▸ **Requirement**: Find the line below with "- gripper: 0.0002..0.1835" and the line with "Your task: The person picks". Output exactly those lines and everything between them, leaving out the pictures.

..............................

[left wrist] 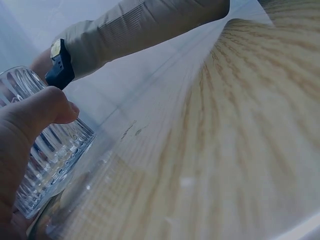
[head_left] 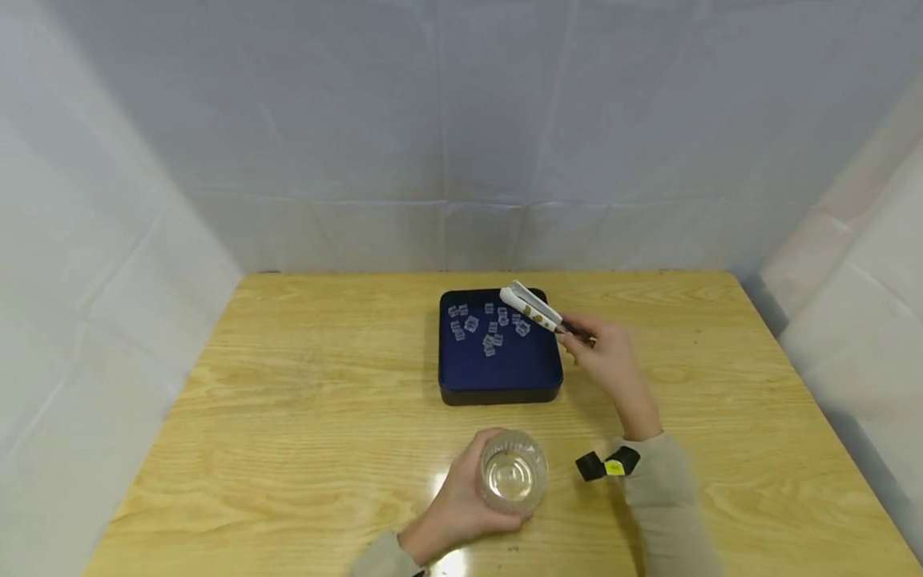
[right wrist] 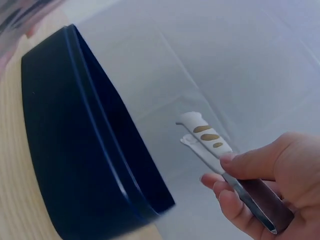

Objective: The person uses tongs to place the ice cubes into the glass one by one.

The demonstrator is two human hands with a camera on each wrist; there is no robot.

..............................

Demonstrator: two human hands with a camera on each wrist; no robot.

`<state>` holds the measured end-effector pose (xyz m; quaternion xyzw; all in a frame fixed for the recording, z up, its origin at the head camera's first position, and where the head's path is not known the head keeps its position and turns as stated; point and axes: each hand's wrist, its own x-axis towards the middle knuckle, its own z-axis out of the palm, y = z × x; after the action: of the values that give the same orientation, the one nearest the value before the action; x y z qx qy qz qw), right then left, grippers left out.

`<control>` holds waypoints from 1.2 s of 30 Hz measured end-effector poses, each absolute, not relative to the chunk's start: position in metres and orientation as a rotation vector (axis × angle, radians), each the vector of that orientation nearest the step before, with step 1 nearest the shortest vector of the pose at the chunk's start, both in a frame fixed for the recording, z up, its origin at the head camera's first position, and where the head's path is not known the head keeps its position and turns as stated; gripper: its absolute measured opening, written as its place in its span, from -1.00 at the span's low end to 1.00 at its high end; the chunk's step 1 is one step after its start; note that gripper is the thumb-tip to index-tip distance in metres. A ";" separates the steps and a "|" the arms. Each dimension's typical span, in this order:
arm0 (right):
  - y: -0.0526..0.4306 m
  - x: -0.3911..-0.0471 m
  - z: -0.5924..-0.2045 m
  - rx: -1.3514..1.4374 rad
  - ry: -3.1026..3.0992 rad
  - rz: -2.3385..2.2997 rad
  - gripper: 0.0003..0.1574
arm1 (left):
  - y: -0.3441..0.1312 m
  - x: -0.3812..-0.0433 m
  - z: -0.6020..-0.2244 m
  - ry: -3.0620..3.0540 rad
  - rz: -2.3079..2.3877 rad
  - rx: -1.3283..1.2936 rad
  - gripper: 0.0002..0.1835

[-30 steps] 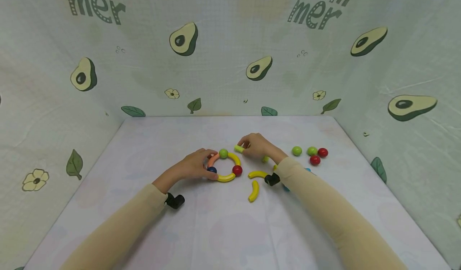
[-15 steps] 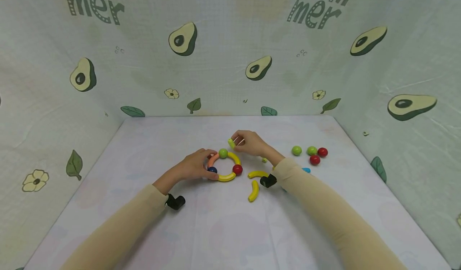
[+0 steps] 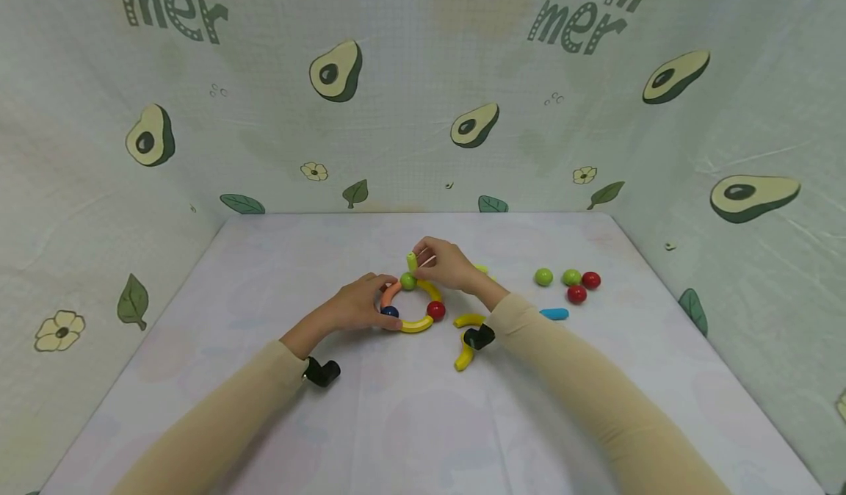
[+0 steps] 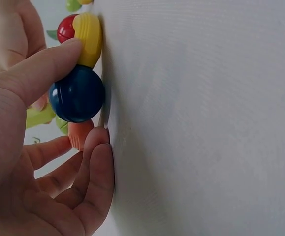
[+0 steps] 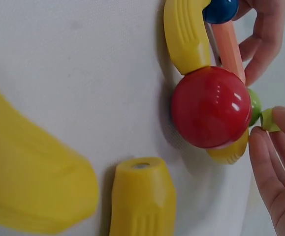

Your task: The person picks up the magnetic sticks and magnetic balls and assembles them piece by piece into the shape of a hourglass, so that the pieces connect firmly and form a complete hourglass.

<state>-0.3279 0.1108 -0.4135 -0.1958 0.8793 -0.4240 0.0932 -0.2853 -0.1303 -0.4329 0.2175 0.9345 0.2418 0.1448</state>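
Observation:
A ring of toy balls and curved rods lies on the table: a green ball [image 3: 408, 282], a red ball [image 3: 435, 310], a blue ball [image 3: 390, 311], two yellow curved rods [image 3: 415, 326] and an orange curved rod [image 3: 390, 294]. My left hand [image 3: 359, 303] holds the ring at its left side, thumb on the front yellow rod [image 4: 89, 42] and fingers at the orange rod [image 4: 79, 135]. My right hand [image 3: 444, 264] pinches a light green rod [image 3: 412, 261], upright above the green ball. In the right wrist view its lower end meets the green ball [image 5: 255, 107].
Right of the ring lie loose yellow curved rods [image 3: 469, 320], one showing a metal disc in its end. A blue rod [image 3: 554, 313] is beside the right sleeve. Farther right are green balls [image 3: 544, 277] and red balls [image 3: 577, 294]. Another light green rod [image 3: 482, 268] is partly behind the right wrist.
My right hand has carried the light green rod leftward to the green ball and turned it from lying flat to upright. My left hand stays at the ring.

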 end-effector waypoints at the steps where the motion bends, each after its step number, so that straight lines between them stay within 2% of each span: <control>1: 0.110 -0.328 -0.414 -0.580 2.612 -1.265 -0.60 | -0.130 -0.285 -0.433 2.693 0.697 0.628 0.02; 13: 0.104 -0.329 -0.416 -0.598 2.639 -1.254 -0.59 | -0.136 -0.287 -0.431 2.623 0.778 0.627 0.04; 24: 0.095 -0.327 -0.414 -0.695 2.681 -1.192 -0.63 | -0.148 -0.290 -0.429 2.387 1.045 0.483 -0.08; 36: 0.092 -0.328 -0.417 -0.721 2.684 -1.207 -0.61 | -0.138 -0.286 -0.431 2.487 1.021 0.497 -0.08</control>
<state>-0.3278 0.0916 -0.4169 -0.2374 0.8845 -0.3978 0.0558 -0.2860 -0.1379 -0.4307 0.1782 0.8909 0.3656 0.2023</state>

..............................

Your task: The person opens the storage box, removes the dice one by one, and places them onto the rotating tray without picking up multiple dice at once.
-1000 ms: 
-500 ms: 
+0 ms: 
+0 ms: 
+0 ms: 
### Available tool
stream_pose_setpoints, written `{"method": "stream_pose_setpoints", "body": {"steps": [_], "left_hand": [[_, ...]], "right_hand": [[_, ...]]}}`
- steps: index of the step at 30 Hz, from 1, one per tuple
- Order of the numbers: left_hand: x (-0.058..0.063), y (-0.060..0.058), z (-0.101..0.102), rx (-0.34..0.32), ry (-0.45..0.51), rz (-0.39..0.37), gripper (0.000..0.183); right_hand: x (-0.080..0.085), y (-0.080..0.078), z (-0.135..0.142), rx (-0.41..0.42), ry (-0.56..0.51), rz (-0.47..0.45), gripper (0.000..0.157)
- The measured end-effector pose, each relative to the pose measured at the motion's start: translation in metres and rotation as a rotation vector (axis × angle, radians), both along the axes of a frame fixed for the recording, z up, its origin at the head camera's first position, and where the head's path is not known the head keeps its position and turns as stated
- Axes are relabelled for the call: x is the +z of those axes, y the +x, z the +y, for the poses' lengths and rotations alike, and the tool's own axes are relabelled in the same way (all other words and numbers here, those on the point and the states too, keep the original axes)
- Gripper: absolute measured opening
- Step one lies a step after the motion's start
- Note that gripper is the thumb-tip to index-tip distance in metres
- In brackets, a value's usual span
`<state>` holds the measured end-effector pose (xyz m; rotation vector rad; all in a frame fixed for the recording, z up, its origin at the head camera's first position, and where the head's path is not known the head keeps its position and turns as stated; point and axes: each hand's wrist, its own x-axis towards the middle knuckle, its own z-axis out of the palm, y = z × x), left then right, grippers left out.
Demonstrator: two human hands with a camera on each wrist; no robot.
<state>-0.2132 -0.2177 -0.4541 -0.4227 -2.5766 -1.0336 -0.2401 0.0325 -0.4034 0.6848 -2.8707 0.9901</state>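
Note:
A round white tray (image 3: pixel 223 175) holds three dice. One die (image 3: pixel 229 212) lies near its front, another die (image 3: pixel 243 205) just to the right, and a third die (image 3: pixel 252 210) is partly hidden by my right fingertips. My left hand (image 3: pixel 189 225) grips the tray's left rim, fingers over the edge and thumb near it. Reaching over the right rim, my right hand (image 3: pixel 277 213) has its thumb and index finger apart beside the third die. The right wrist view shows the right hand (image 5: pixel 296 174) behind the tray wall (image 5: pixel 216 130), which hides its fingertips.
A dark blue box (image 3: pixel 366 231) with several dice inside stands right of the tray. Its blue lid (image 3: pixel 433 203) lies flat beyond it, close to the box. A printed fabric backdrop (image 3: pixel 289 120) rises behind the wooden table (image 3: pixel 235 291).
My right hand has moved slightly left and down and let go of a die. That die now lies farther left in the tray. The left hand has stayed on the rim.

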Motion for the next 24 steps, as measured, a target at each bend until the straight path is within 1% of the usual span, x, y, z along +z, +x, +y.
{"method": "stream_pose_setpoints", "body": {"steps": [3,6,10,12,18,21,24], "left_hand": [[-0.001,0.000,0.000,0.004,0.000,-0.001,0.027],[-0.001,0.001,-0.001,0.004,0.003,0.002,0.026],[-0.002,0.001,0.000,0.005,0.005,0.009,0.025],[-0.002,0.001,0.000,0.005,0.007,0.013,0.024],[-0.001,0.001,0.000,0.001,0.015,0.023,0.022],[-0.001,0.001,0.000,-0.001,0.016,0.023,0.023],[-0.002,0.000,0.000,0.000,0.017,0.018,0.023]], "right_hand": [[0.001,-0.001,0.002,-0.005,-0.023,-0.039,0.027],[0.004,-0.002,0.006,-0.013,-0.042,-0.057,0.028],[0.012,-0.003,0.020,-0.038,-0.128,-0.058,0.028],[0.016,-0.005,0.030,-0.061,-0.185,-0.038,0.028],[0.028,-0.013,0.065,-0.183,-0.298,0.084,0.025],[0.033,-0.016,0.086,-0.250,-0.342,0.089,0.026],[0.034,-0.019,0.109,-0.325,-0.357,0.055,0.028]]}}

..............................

▸ **Answer to the problem**:
  - gripper: 0.0002..0.1835

[-30 steps] 
[-15 steps] 
[+0 steps] 
[+0 steps] 
[+0 steps] 

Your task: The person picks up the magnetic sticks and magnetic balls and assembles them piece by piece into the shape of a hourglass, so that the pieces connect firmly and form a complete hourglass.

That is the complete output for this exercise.